Recently, I began watching modern adaptations of two of my absolute favouritist books in the whole wide world ever; the new BBC adaptation D. H. Lawrence's
Women in Love (which turned out to be a heretical mash-up of the book of that title and
The Rainbow) and the 2008 film of Evelyn Waugh's
Brideshead Revisited. Truthfully, I didn't finish watching either and yes, that means I'm not allowed to review them. They might be okay - sometimes film-makers do magic with a book by ripping it to pieces and sewing it back together again (e.g.,
Trainspotting where the film is ten miles better than the book). I'm afraid these two books were a little too precious to allow me to persist.
Both adaptations, as far as I saw them, wound me up in various ways but there was one thing they had in common. Both books have a major bisexual male character (Rupert Birkin and Charles Ryder) and in both adaptations, their sexuality was changed. Birkin becomes a homosexual who dabbles with women, and Ryder becomes a heterosexual who dabbles with (horribly caricatured camp) men. It is as if, in the early twenty-first century, we are less able to cope with sexual ambiguity than in the mid-twentieth when these books were published. Or indeed the late twentieth when we saw
Alan Bates and Oliver Reed wrestling naked and a young
Jeremy Irons gaze longingly and lovingly at the beautiful Anthony Andrews.
Our culture seems to struggle with sexual ambiguity and fluidity, outside the context of an attractive young women who might be prepared to
swing both ways for our titillation – but that's sexual performance rather than sexuality. Apart from Captain Jack, bisexual men are almost totally absent from film and television drama. Everyone must be gay or straight and easily identified as such. Even if a character has sexual or romantic relationships with members of more than one gender, they must always turn out to be one way or the other.
I guess there are a few things going on here. One is our cultural obsession with labelling. Trouble is, there are contexts in which labels are essential, to help us talk about our experiences and most especially in the context of addressing social injustice. But people try to make our labels more than they are.

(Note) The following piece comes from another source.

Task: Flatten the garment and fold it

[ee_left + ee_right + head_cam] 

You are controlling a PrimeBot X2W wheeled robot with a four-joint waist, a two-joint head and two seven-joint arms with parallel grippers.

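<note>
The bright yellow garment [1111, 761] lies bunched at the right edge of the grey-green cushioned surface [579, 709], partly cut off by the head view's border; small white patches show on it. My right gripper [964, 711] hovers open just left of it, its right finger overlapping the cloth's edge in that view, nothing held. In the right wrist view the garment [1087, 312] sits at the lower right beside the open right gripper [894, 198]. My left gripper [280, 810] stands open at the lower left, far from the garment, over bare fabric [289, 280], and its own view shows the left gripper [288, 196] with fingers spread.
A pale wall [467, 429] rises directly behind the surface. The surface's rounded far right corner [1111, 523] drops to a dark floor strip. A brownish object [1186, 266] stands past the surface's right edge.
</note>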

For example, take being gay man - there are, after all,
far more gay men in films and drama than any other queer people.
In real life, being a gay man does not equal
- being partnered to a man
- finding most men sexually attractive
- having sex with lots of men or indeed
- having ever had sex with any man
- having never had sex with women or indeed
- never being sexually attracted to women
and that's before we get onto being flamboyant and sensitive, having an interest in fashion, musical theatre and the rest of the stereotype. Being a gay man only means that the people one is sexually and romantically attracted to are overwhelmingly men. Roughly. But even then, I'm thinking, it's not that simple. Even so, sexuality does not equal sexual behaviour, let alone social behaviour – in fact, historically, many people have lived their entire lives without expressing their sexuality at all.
Neither Lawrence nor Waugh used the word
bisexual, but the characters of Rupert Birkin and Charles Ryder both had deep romantic and sexual feelings towards both men and women. Ryder has a romantic affair with a man and later has a romantic affair with a woman, who he wants to marry. Birkin is somewhat in love with his best male friend and gets a tremendous kick of physical contact with him (as his friend does) as well as other men. But he is also properly in love with a woman, even if he is a bit sexist and will insist in over-thinking it all (Birkin, the merkin, over-thinks
everything).
I wonder sometimes if there is even more scepticism about bisexuality or pansexuality now than in days of yore when homosexual behaviour was unacceptable. Many gay people experience hopeful disbelief from family members that perhaps they just haven't found the right man/ woman, but I think there is more general scepticism around non-binary sexualities – even among gay people. Of course, many male public figures have describes themselves as bisexual before later coming out as gay, which doesn't help. But there is also this utterly bizarre cultural presumption that men are so hot that androphilia is the default. Bisexual women are generally presumed to be particularly adventurous straight women and bisexual men are presumed to be closeted gay men.
It seems that we have become especially wedded to the idea that there are two paths of masculinity and no cross-over; there are men who love women and there are men who love men, who are completely different in every conceivable way. In films and television drama, they play very different roles, they frequently walk and talk differently for ease of identification, they have very different motivations and interests. Bisexual men would mess up this binary – what's the chap going to do? Is he going to blow up the building or merely replace the curtains? Is he going to to fall for the helpless blonde or the geeky male sidekick? A dramatic world in which there are no gay heroes (unless they are very very tragic or very very comic) limits what everyone is allowed to be and eliminates bisexual characters altogether.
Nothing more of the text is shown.